Case Name: In the Matter of the Arbitration between Karl M. Parrish, Appellant-Respondent, and Parrish Leasing Company, L.P., Respondent-Respondent. Thomas G. Palmer, Respondent-Appellant
Court: New York Supreme Court, Appellate Division
Jurisdiction: New York
Decision Date: 1998-01-22
Citations: 246 A.D.2d 449
Docket Number: 
Parties: In the Matter of the Arbitration between Karl M. Parrish, Appellant-Respondent, and Parrish Leasing Company, L.P., Respondent-Respondent. Thomas G. Palmer, Respondent-Appellant.
Judges: 
Reporter: Appellate Division Reports
Volume: 246
Pages: 449–450

Head Matter:
In the Matter of the Arbitration between Karl M. Parrish, Appellant-Respondent, and Parrish Leasing Company, L.P., Respondent-Respondent. Thomas G. Palmer, Respondent-Appellant.
[668 NYS2d 182]

Opinion:
Judgment, Supreme Court, New York County (William Davis, J.), entered May 29, 1997, which, in a proceeding to stay arbitration demanded by respondent, granted the petition insofar as brought on behalf of petitioner limited partnership and denied it insofar as brought on behalf of the individual petitioner, unanimously modified, on the law and the facts, to deny the petition as to the limited partnership and to direct it to proceed to arbitration as well, and otherwise affirmed, with costs payable to respondent Thomas G. Palmer.
The record, including, in particular, the individual petitioner's admissions, shows that the signatory to the subject employment agreement containing the arbitration clause, a corporation not joined as a party to this proceeding, and petitioner limited partnership, at least in relation to respondent's claims, are alter egos, with interlocking structures and almost indistinguishable operations. The corporation also has no independent financial statements.
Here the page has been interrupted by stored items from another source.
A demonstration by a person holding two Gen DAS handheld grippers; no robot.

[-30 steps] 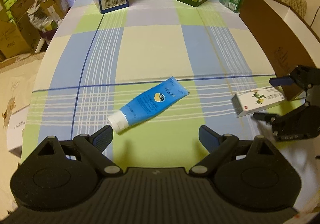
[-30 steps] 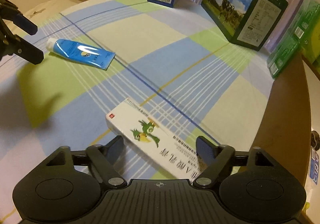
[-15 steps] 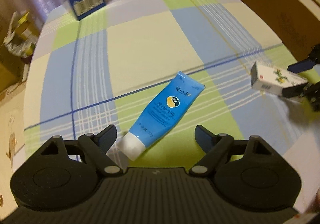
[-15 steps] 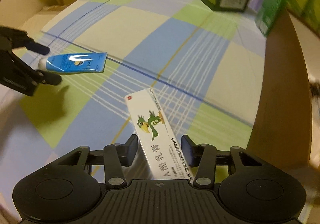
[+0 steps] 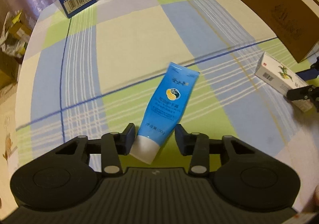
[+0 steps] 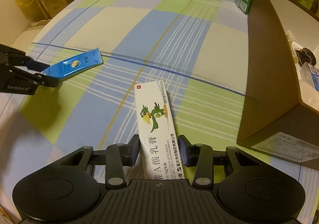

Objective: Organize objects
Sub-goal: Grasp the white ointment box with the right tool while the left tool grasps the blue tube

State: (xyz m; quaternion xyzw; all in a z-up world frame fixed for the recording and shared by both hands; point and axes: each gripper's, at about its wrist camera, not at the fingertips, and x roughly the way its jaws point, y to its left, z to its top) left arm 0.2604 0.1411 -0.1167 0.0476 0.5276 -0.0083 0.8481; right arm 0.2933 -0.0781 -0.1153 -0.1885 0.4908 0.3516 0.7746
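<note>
On the checked worktop (image 5: pixel 139 44), the left claw (image 5: pixel 155 137) straddles the white-capped end of a blue tube (image 5: pixel 167 104); its fingers are narrowed around it, the left one touching, the right just beside. Further right, the right claw (image 6: pixel 158 149) is closed on a white ointment box (image 6: pixel 157 124), near a brown cardboard box (image 6: pixel 265 76)

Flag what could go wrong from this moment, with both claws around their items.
The left claw brackets the blue tube near its white cap, with a gap on one side; closing there could make the long body droop or swing. The right claw grips only the near end of the white medicine box, whose far end sticks out and might clip the brown cardboard box wall.
</note>
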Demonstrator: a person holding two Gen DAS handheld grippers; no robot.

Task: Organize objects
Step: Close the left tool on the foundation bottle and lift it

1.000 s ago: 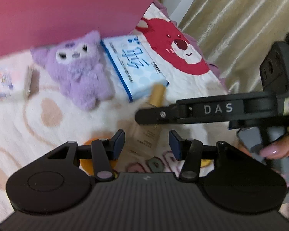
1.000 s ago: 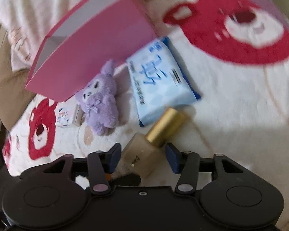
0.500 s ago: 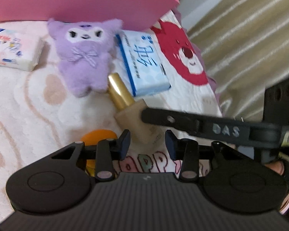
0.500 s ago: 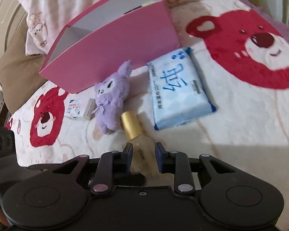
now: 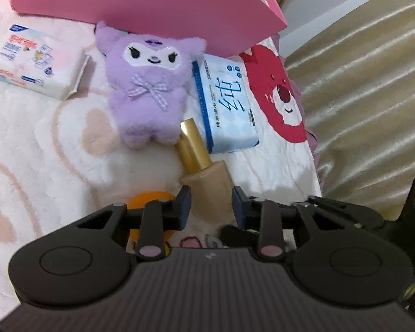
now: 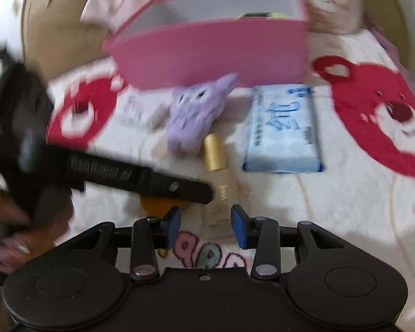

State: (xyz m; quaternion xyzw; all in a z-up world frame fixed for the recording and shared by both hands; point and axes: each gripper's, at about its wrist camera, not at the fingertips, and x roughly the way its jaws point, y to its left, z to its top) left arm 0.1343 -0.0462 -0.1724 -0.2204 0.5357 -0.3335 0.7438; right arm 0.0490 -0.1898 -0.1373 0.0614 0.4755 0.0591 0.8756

The individual petitioner admits that the corporation, as general partner of petitioner limited partnership, ran the second, unjoined limited partnership in which outside capital was invested and petitioner limited partnership was a 50% limited partner, and that during the relevant periods of time, the corporation had no income apart from that generated by the unjoined limited partnership and funneled to it through petitioner limited partnership. Moreover, all of the corporation's expenses, including the employee salaries and benefits that respondent seeks to recover, were funded by or charged to petitioner limited partnership and paid for with the unjoined limited partnership's funds. Under the circumstances, there is no basis for maintaining a separate legal distinction between the signatory corporation and petitioner limited partnership, and the latter should be compelled to proceed to arbitration as the former's alter ego (Harper v Delaware Val. Broadcasters, 743 F Supp 1076, 1085, affd 932 F2d 959; Fisser v International Bank, 282 F2d 231). So too should the individual petitioner, who dominated the corporation. Concur—Milonas, J. P., Rosenberger, Wallach, Williams and Mazzarelli, JJ.